Prostate and breast cancer cells are known to metastasize to bone (Mundy, 2002). Because fibrillar collagen is one of the main components in human bone, we finally analyzed the effects of Rab expression on cancer cell adhesion to bone matrix. Interestingly, overexpression of Rab21 in PC-3 prostate cancer cells resulted in a modest but constant and statistically significant (20 ± 8%; n = 7; P < 0.03) increase in adhesion to bone (Fig. 7 D). Together, our data show that Rab21 activity regulates integrin-dependent adhesion to collagen and human bone as well as the motility of cancer cells on cell-secreted and serum-derived matrix components other than collagen.

We report the discovery of a previously unknown association between integrins and Rab proteins. We show that Rab5 and Rab21 associate with internalized integrins. Furthermore, Rab21 expression is shown to regulate integrin-containing focal adhesions and adhesion and migration of breast and prostate cancer cells. Live-cell imaging revealed that Rab21-positive vesicles move between the plasma membrane and the cell body and that expression of Rab21 modulates vesicular motility of integrins in vivo.

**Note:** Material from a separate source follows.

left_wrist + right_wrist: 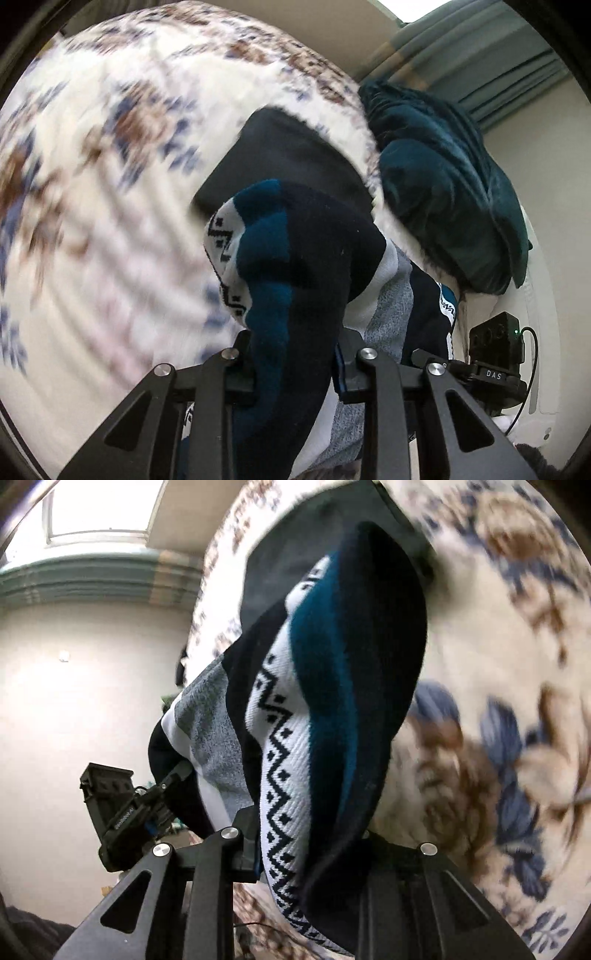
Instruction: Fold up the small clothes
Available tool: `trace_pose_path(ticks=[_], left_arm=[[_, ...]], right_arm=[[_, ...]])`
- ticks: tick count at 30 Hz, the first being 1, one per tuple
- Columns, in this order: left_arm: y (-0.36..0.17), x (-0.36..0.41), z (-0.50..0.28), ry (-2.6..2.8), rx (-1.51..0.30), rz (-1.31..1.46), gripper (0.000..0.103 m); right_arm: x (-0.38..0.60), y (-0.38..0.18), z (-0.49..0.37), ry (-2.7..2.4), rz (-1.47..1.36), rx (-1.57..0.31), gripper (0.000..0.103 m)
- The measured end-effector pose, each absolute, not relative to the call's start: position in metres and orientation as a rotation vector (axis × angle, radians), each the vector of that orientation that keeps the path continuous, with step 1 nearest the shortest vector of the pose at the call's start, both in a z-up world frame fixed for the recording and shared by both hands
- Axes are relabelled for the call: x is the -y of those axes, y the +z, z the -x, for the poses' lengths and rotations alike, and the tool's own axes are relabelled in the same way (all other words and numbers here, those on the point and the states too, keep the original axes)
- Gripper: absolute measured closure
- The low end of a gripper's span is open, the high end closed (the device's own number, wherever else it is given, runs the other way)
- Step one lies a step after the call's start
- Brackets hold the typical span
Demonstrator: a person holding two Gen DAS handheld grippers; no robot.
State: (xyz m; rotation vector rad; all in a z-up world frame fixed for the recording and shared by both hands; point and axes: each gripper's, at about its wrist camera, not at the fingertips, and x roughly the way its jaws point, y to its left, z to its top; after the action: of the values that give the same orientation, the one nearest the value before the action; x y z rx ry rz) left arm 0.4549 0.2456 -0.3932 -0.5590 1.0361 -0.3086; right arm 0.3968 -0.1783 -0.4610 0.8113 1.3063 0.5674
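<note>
A small knit garment (295, 258), navy and teal with a white zigzag band and a grey panel, hangs in the air stretched between both grippers. In the left wrist view my left gripper (295, 354) is shut on one bunched end of it. The right gripper's body (491, 373) shows at the right edge, its fingers on the garment's far end. In the right wrist view the same garment (325, 701) fills the middle, and my right gripper (310, 834) is shut on its folds. The left gripper (177, 775) clamps the grey and white end at the left.
Below lies a cream bedspread (110, 184) (498, 701) with blue and brown flowers, blurred by motion. A flat dark cloth (295, 147) (280, 554) rests on it. A crumpled teal blanket (443, 184) sits at the bed's edge, with a curtain (480, 66) and pale wall beyond.
</note>
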Motion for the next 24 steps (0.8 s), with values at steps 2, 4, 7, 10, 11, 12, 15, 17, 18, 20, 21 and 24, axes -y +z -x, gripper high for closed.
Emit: trace_pose_path(ticks=[2, 4, 7, 10, 11, 12, 15, 17, 18, 20, 21, 24], left_arm=[[-0.381, -0.248, -0.484, -0.319, -1.022, 0.536, 0.079], [-0.372, -0.246, -0.526, -0.329, -1.017, 0.525, 0.079], [-0.37, -0.245, -0.59, -0.342, -1.027, 0.517, 0.079], [-0.384, -0.238, -0.659, -0.332, -1.068, 0.462, 0.078], [-0.392, -0.235, -0.681, -0.317, -1.097, 0.442, 0.078], [-0.407, -0.23, -0.706, -0.304, -1.143, 0.415, 0.077], [-0.446, -0.225, -0.747, -0.258, -1.272, 0.371, 0.069], [-0.458, -0.229, -0.751, -0.237, -1.282, 0.376, 0.058], [-0.457, -0.232, -0.748, -0.215, -1.272, 0.366, 0.049], [-0.45, -0.235, -0.737, -0.182, -1.234, 0.329, 0.037], [-0.442, -0.236, -0.724, -0.148, -1.203, 0.283, 0.03], [-0.432, -0.238, -0.694, -0.092, -1.144, 0.212, 0.011]], right_arm=[[0.182, -0.445, -0.422, 0.551, -0.819, -1.268, 0.077], [0.184, -0.432, -0.45, 0.543, -0.821, -1.24, 0.077], [0.185, -0.416, -0.506, 0.523, -0.814, -1.195, 0.077], [0.184, -0.417, -0.558, 0.493, -0.785, -1.183, 0.077], [0.183, -0.422, -0.578, 0.477, -0.775, -1.192, 0.077], [0.183, -0.429, -0.595, 0.452, -0.757, -1.198, 0.077], [0.179, -0.452, -0.636, 0.382, -0.671, -1.251, 0.077], [0.182, -0.47, -0.652, 0.293, -0.605, -1.323, 0.071], [0.184, -0.474, -0.654, 0.241, -0.565, -1.352, 0.059], [0.189, -0.468, -0.646, 0.18, -0.498, -1.343, 0.051], [0.19, -0.465, -0.642, 0.155, -0.463, -1.333, 0.044], [0.185, -0.449, -0.619, 0.101, -0.342, -1.291, 0.036]])
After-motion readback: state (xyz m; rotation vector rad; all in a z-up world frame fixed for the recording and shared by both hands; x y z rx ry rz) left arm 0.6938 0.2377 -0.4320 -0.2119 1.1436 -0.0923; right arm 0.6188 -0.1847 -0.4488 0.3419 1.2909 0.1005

Although it is clear that the endocytic traffic of integrins involves a complex machinery of kinases, motor proteins, and members of the Rab family of GTPases, how integrins are actually targeted to the intracellular vesicles has remained enigmatic. The identification of integrin association with the putative early endosomal Rab21 led us to identify a functional relationship between integrin association with Rab21 and Rab5 and the regulation of cell adhesion. Several studies have demonstrated integrin endocytosis into intracellular vesicles and their recycling back to the membrane (Bretscher, 1989, 1992). In serum-starved cells stably adhering to tissue culture plastic, integrins have been shown to be transported to a perinuclear recycling compartment. Upon growth factor stimulus, internalized integrins either recycle very rapidly back to the plasma membrane from the perinuclear compartment (β1-integrins; Powelka et al., 2004) or are completely rerouted to a short-loop trafficking pathway directly back to the membrane (αvβ3-integrin; Roberts et al., 2004). The existence of a Rab–integrin association, which positively regulates cell adhesion, provides a missing mechanistic link into the orchestration of this complex process. We show on one hand that the motility of Rab21 vesicles close to the plasma membrane requires the actin cytoskeleton and, on the other hand, that expression of Rab21 mutants with impaired GTP binding or membrane localization induce integrin targeting to the membrane and the formation of exaggerated adhesion sites. This is in agreement with the recent finding that integrins in newly forming protrusions travel on actin cables associated to motor protein Myosin X and that normal cell adhesion and spreading during the initial stages of adhesion seem to require the efficient motility of integrins close to the plasma membrane (Zhang et al., 2004).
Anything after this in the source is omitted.